*** Opening of DATA SHOWN ***

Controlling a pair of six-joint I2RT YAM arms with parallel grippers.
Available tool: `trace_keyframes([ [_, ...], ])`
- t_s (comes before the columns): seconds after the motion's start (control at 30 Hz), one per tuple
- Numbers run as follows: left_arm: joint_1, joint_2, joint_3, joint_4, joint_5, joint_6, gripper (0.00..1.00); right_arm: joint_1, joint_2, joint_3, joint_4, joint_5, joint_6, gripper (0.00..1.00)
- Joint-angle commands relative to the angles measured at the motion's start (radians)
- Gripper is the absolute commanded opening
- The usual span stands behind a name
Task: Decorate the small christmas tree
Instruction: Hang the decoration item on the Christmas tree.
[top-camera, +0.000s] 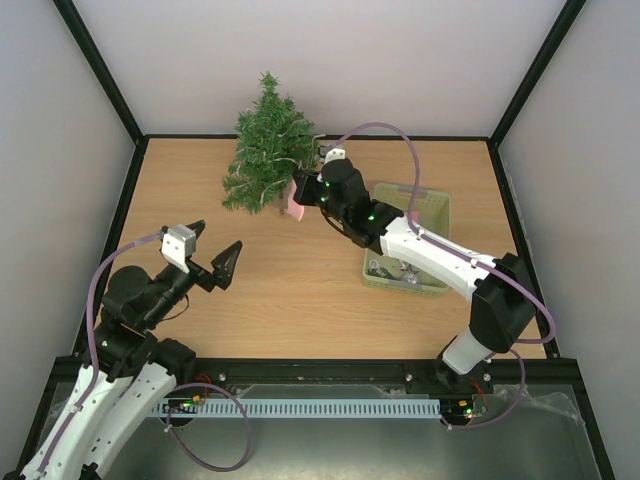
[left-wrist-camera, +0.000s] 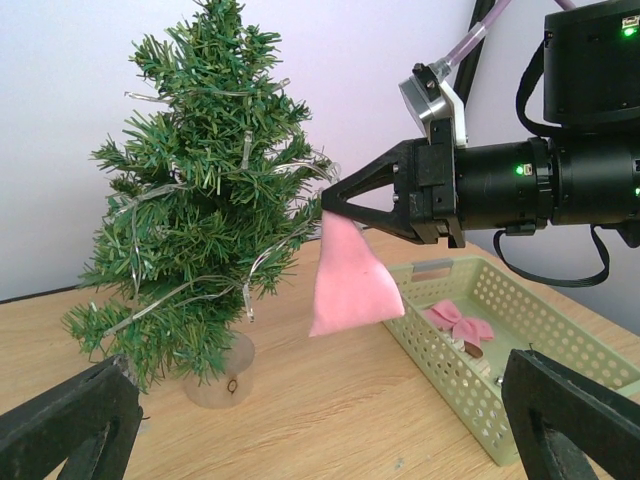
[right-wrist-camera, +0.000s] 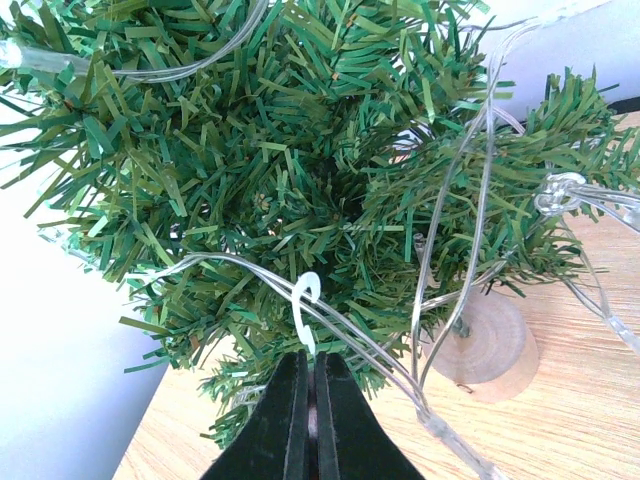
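**Currently: right claw clenched on an ornament at the tree; left claw released**

**Surface and room.** The work surface is a light-brown wood-grain table top (top-camera: 300, 300). Black frame bars (top-camera: 102, 70) run along its edges. Plain pale grey walls (top-camera: 330, 60) close it at the back and on both sides.

**Task item.** The small christmas tree (top-camera: 268, 150) is a conical artificial one with bushy dark green needle branches. It stands upright at the far edge of the table, left of centre and close to the back wall. It rests on a round pale wooden foot (left-wrist-camera: 220, 372). A thin clear light wire (left-wrist-camera: 245, 150) winds through the branches.

**Right arm.** The right gripper (left-wrist-camera: 330, 207) is at the tree's right flank, about mid-height, with its jaws pressed together. It grasps a pink triangular fabric ornament (left-wrist-camera: 350, 275) by the top corner, and the body of the ornament hangs free below the tips. In the right wrist view a small white hook (right-wrist-camera: 305, 295) projects beyond the closed tips, up against the needles and wire. Whether it has caught on anything cannot be told.

**Left arm.** The left gripper (top-camera: 212, 250) is fully released and empty. It hovers over the left half of the table, well apart from the tree and pointing toward it.

**Supply.** A pale green perforated plastic basket (top-camera: 432, 205) lies on the right half of the table, partly under the right arm. It holds a pink bow (left-wrist-camera: 458, 320) and other items too small to identify.
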Motion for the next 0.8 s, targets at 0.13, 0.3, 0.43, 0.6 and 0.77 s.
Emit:
trace_keyframes([
  [0.13,-0.004,-0.01,-0.009,0.023,-0.014,0.012,1.0,0.003,0.008,-0.029,0.017,0.04,0.009,0.02],
  [0.3,-0.004,-0.012,-0.009,0.023,-0.016,0.013,1.0,0.002,0.011,-0.026,0.014,0.051,0.005,0.02],
  [0.43,-0.004,-0.014,-0.01,0.022,-0.02,0.013,1.0,0.002,0.014,-0.028,0.013,0.033,0.009,0.02],
  [0.6,-0.004,-0.016,-0.009,0.02,-0.021,0.013,1.0,0.003,-0.009,-0.062,0.023,0.019,0.016,0.02],
  [0.77,-0.005,-0.015,-0.011,0.02,-0.025,0.013,0.99,0.002,-0.034,-0.088,0.018,0.027,0.006,0.02],
])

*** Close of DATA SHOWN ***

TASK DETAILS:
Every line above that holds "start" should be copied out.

ANSWER TO THIS TASK:
- t_s (comes before the columns): seconds after the motion's start (control at 30 Hz), one per tuple
- Joint-angle commands relative to the angles measured at the motion's start (radians)

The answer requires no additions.